Concrètement, les grévistes demandent la réouverture des Négociations Annuelles Obligatoires (NAO) avec 200€ de plus sur leur salaire et de meilleures conditions de travail, passant principalement par des embauches. Un responsable du syndicat CGT d’Argenteuil nous précise : « Il y a de plus en plus de charge de travail qui pèse sur de moins en moins de salariés. ». Cette demande de réouverture des NAO fait écho à l’attitude du PDG de l’entreprise qui, en septembre dernier, annonçait arrêter les négociations en cours et a ouvert à la place une tentative de PSE. Ce « plan social » n’est pas resté longtemps sur la table et les NAO ont repris, accordant une une augmentation générale des salaires de 0,5% sur les années 2020 et 2021, un chiffre « historiquement bas pour Dassault » selon le responsable syndical d’Argenteuil.
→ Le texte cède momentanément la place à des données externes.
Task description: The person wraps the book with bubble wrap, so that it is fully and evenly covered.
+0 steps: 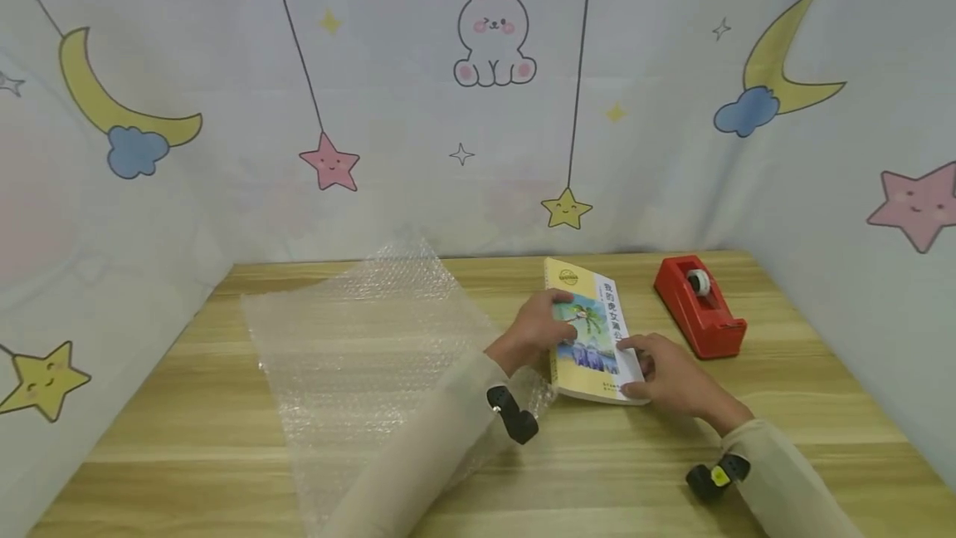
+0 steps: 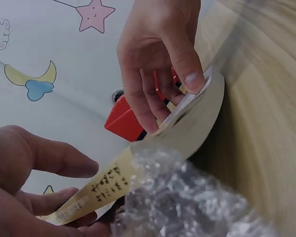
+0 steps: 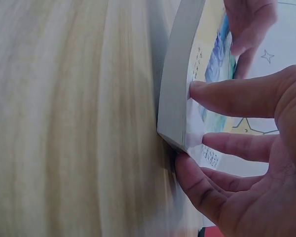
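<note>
A paperback book [image 1: 588, 347] with a yellow and white cover and a palm-tree picture lies front cover up at the middle right of the table. My left hand [image 1: 534, 326] grips its left edge; in the left wrist view the spine shows between that hand's thumb and fingers [image 2: 81, 202]. At the opposite long edge, my right hand [image 1: 670, 376] pinches the book, with thumb [image 3: 237, 96] on the cover and fingertips at the edge. The book looks slightly tilted off the wood. Clear bubble wrap [image 1: 351, 355] spreads to the left, one corner reaching beside the book's lower left.
A red tape dispenser [image 1: 700, 310] with a roll of tape stands to the right of the book, behind my right hand. The wooden table [image 1: 807, 405] ends at a white curtain [image 1: 418, 106] printed with moons, stars and a rabbit, which encloses the back and sides.
</note>
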Motion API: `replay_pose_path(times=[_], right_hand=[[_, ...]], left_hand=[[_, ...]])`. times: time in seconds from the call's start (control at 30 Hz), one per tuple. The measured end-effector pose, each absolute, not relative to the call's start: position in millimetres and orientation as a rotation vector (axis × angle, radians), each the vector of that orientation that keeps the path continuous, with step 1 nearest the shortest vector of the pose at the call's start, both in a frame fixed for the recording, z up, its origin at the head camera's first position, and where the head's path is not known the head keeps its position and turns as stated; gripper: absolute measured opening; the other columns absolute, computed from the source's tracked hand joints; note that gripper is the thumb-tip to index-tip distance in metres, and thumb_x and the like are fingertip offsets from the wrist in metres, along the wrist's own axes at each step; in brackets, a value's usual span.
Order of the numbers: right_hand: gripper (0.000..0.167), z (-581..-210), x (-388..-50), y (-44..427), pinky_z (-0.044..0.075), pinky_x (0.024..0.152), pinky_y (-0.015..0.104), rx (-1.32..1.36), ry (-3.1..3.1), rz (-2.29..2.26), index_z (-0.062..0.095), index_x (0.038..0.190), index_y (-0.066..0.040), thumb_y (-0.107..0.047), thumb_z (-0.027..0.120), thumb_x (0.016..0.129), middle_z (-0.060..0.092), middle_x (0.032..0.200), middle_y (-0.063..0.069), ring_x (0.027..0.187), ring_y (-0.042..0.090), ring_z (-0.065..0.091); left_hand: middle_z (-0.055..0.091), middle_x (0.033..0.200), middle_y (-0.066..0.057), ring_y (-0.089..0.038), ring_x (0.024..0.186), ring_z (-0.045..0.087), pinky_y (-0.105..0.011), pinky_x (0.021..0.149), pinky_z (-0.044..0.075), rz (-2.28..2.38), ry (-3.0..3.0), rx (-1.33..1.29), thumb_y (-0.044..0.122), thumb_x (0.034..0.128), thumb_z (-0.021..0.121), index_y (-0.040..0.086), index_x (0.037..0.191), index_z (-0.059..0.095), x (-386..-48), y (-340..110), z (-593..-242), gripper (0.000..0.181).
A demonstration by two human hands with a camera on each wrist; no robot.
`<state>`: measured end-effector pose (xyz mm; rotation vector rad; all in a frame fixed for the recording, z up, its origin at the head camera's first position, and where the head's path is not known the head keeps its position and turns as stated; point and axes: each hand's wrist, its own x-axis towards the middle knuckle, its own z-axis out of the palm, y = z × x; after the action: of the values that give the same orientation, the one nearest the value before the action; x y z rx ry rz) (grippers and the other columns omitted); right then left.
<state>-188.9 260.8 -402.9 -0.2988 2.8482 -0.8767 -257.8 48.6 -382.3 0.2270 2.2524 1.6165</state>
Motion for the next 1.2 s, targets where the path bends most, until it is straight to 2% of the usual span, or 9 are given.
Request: replay_pose_path(times=[0.1, 0.17, 0.4, 0.6, 0.7, 0.8, 1.07, 1.2], right_hand=[[0.064, -404, -190, 262, 0.053, 0.079, 0.037, -0.286, 2.817, -0.912, 0.057, 0.134, 0.000, -0.020, 0.084, 0.079, 0.064, 0.110, 0.013, 0.093, 0.020, 0.060], [0.064, -405, -191, 263, 0.055, 0.081, 0.038, -0.284, 2.797, -0.938, 0.055, 0.135, -0.001, -0.020, 0.083, 0.080, 0.065, 0.110, 0.012, 0.093, 0.020, 0.061], [0.058, -406, -191, 265, 0.056, 0.087, 0.048, -0.324, 2.781, -1.001, 0.051, 0.138, -0.006, -0.025, 0.076, 0.089, 0.064, 0.121, 0.021, 0.101, 0.027, 0.066], [0.062, -407, -191, 269, 0.055, 0.094, 0.051, -0.349, 2.691, -1.182, 0.039, 0.147, -0.009, -0.027, 0.068, 0.095, 0.055, 0.134, 0.028, 0.114, 0.037, 0.064], [0.064, -405, -189, 270, 0.055, 0.094, 0.047, -0.331, 2.594, -1.334, 0.034, 0.150, -0.009, -0.024, 0.066, 0.097, 0.048, 0.140, 0.029, 0.122, 0.043, 0.059], [0.066, -402, -188, 268, 0.055, 0.092, 0.039, -0.266, 2.545, -1.428, 0.033, 0.152, -0.011, -0.024, 0.066, 0.096, 0.044, 0.144, 0.027, 0.126, 0.043, 0.057], [0.068, -386, -182, 257, 0.058, 0.083, 0.026, -0.160, 2.621, -1.473, 0.037, 0.152, -0.011, -0.018, 0.069, 0.093, 0.045, 0.139, 0.024, 0.112, 0.032, 0.065], [0.067, -379, -181, 251, 0.057, 0.080, 0.024, -0.180, 2.633, -1.477, 0.038, 0.152, -0.009, -0.018, 0.068, 0.093, 0.043, 0.140, 0.024, 0.110, 0.033, 0.066]], left_hand=[[0.060, 0.124, -0.021, -0.021, 0.085, 0.064, -0.028, 0.067, 0.057, 1.675, 2.227, 0.214, -0.019, 0.0741, 0.064, 0.007, 0.142, 0.053, -257, 50, -383, 0.074], [0.058, 0.125, -0.021, -0.022, 0.085, 0.064, -0.029, 0.067, 0.058, 1.717, 2.188, 0.181, -0.022, 0.0732, 0.062, 0.008, 0.142, 0.054, -257, 49, -384, 0.075], [0.055, 0.131, -0.023, -0.027, 0.096, 0.068, -0.034, 0.077, 0.060, 1.830, 2.067, 0.137, -0.021, 0.0803, 0.058, 0.007, 0.141, 0.052, -257, 46, -380, 0.067], [0.052, 0.134, -0.022, -0.028, 0.099, 0.067, -0.035, 0.080, 0.060, 1.891, 2.021, 0.095, -0.020, 0.0811, 0.058, 0.010, 0.140, 0.054, -258, 44, -373, 0.066], [0.050, 0.135, -0.020, -0.028, 0.100, 0.064, -0.034, 0.081, 0.059, 1.930, 1.983, 0.080, -0.021, 0.0808, 0.058, 0.010, 0.139, 0.054, -258, 42, -371, 0.066], [0.048, 0.135, -0.019, -0.028, 0.101, 0.063, -0.035, 0.082, 0.059, 1.950, 1.962, 0.076, -0.021, 0.0806, 0.059, 0.010, 0.139, 0.054, -259, 38, -369, 0.067], [0.047, 0.137, -0.015, -0.024, 0.098, 0.063, -0.034, 0.083, 0.059, 1.885, 1.972, 0.113, -0.016, 0.0813, 0.065, 0.013, 0.143, 0.053, -260, 25, -366, 0.069], [0.045, 0.136, -0.016, -0.024, 0.097, 0.065, -0.035, 0.082, 0.060, 1.855, 1.995, 0.162, -0.015, 0.0832, 0.066, 0.012, 0.146, 0.050, -261, 16, -363, 0.070]])
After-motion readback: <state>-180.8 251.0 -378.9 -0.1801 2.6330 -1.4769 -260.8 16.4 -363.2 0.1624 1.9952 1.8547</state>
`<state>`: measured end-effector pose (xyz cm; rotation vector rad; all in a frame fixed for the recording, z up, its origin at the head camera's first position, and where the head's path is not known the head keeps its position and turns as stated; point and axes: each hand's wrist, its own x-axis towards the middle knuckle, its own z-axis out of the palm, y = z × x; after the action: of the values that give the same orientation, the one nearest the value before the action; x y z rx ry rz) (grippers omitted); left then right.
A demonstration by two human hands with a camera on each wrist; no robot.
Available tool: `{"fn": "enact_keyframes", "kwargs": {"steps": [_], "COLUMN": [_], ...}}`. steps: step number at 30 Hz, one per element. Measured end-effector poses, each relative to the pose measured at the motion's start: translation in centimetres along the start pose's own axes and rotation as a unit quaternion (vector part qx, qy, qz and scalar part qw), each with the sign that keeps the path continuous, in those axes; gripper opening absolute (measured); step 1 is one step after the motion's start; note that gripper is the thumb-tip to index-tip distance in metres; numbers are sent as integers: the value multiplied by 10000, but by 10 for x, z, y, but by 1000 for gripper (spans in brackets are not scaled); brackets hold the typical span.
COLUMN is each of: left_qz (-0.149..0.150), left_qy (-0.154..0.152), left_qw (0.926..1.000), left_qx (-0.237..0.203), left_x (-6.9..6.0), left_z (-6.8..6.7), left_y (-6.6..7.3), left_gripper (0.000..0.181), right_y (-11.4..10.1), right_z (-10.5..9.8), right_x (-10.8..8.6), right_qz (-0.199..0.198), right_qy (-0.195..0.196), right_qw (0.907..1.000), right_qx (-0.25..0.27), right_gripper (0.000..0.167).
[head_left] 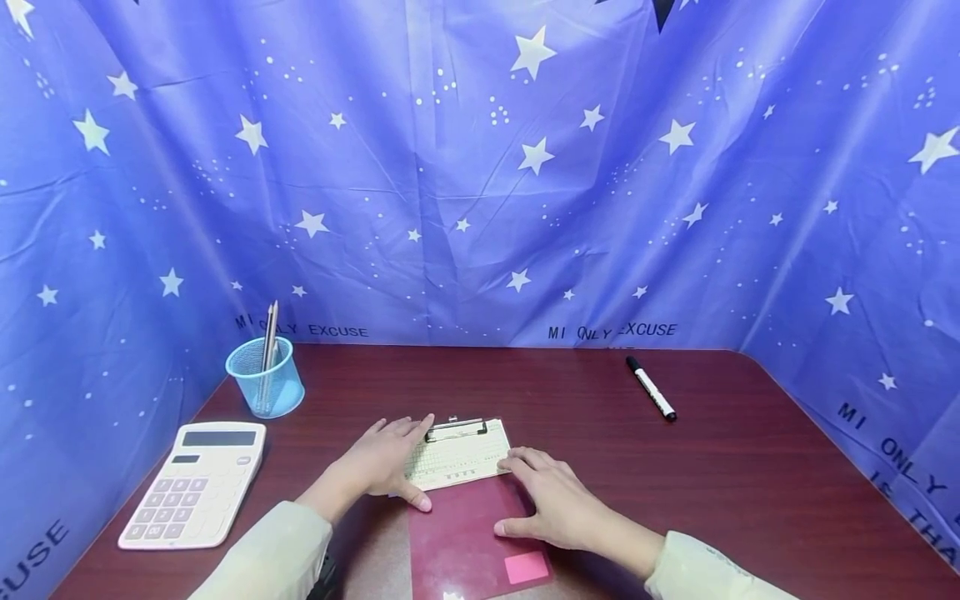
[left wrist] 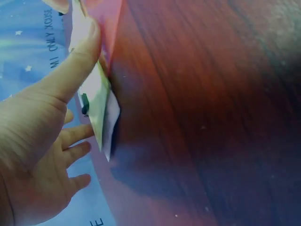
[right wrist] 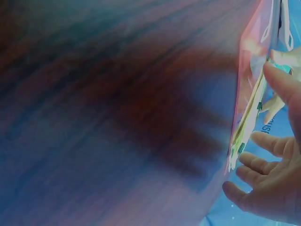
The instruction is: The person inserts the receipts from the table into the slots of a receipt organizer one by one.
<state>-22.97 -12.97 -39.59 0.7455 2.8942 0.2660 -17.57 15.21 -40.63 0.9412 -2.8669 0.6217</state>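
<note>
In the head view a small stack of printed forms (head_left: 459,461) with a black metal clip (head_left: 459,430) at its far edge lies on a translucent red folder (head_left: 461,533). My left hand (head_left: 386,462) is at the stack's left side, fingers spread, its thumb near the lower left corner. On the other side, my right hand (head_left: 551,500) has its fingertips at the stack's right edge and its thumb over the folder. The left wrist view has the thumb across the edge of the forms (left wrist: 96,99). Loosely bent right fingers (right wrist: 265,141) show beside the stack in the right wrist view.
A pink label (head_left: 527,567) is on the folder's near right corner. To the left are a white calculator (head_left: 197,483) and a blue mesh cup (head_left: 264,379) holding pencils (head_left: 270,333). A black-and-white marker (head_left: 651,389) lies at the back right. Starry blue curtains (head_left: 480,167) surround the dark wooden table (head_left: 735,483).
</note>
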Motion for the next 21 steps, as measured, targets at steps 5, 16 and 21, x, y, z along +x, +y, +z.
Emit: {"fn": "enact_keyframes", "kwargs": {"steps": [5, 16, 21], "left_qz": [25, 121, -22], "left_qy": [232, 377, 499], "left_qw": [9997, 9992, 9988], "left_qx": [2, 38, 1], "left_x": [4, 16, 24], "left_z": [3, 5, 6], "left_y": [-3, 5, 11], "left_gripper": [117, 107, 105], "right_y": [4, 10, 15], "right_z": [0, -5, -9], "right_x": [-2, -9, -12], "right_qz": [196, 450, 642], "right_qy": [-156, -142, -137], "right_qw": [9997, 9989, 9978], "right_qx": [-2, 5, -130], "right_gripper": [68, 70, 70]}}
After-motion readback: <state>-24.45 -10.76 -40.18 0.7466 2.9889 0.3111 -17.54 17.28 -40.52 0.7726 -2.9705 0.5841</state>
Cette augmentation minime est justifié par le patronat par une soi-disant “crise” en cours. « C’est la crise, mais pour qui ? », demandent les employés, face à une entreprise qui explique prévoir en 2021 une hausse de son chiffre d’affaires. S’il y a bien eu une baisse pour l’année 2020 les entrées d’argents sont resté importante et ont permis une redistribution importante de dividendes aux actionnaires. Le représentant CGT avec qui nous avons pu nous entretenir nous confie : « Ça fait des années que je fais les NAO, chaque année on a le droit à une excuse bidon. Dassault n’a jamais été déficitaire, on fait des centaines de millions de bénéfices tous les ans. Donc quand on arrive dans la boîte et qu’on nous dit “Oui mais vous comprenez, la parité euros-dollars elle n’est pas favorable’’, bon, ok, mais on se rend compte à la fin de l’année qu’on a fait 200 millions de bénéfices. L’année d’après on va nous dire “On a peur sur l’évolution du prix du baril de pétrole”, puis on fait 300 millions de bénéfices. A chaque fois on a des excuses bidons. »

Les arguments ne manquent pas pour relancer une mobilisation, notre interlocuteur d’Argenteuil pointe trois évènements majeurs : les commandes grecques, les commandes égyptiennes et le versement de 1,2 milliard d’euros aux actionnaires par un rachat des parts d’actions. Ces événements montrent sans surprise l’hypocrisie dont fait preuve une direction qui parle de crise financière et qui, en temps de pandémie, a laissé ses employés travailler dans des conditions plus que critiquables. Pour ne donner qu’un exemple, durant le confinement, ils ont fait appel à des volontaires pour poursuivre la production, sans aucune prime ou augmentation et en les remerciant par de la répression sur la question du masque soit disant mal porté.
Aujourd’hui, il est facile de voir que Dassault est bien loin d’être en crise, à l’instar des autres grandes entreprises qui se sont enrichies sur le dos de leurs salariés durant la pandémie, Dassault le fait également sur le dos de la guerre. Si l’aviation civil a été plus durement touché, on voit que le secteur de l’armement se porte très bien et poursuit ses projets en lien avec les différents gouvernements autoritaires à travers le monde, comme nous le dénonçons régulièrement sur notre journal.. En somme, les bénéfices sont conséquents et le géant de l’aviation pourrait sans aucun problème financier revaloriser les salaires de ses employés. Si les salariés se disent motivés et suivent pour l’instant cette grève ponctuel reconductible, la suite de la mobilisation devra sans doute faire un saut pour faire plier l’un des leaders du domaine qui sera capable se réajuster sa production face à cette forme de contestation, mais tient à ses calendriers de livraisons qui pourrait être mis à mal par des modalités de grève plus dur.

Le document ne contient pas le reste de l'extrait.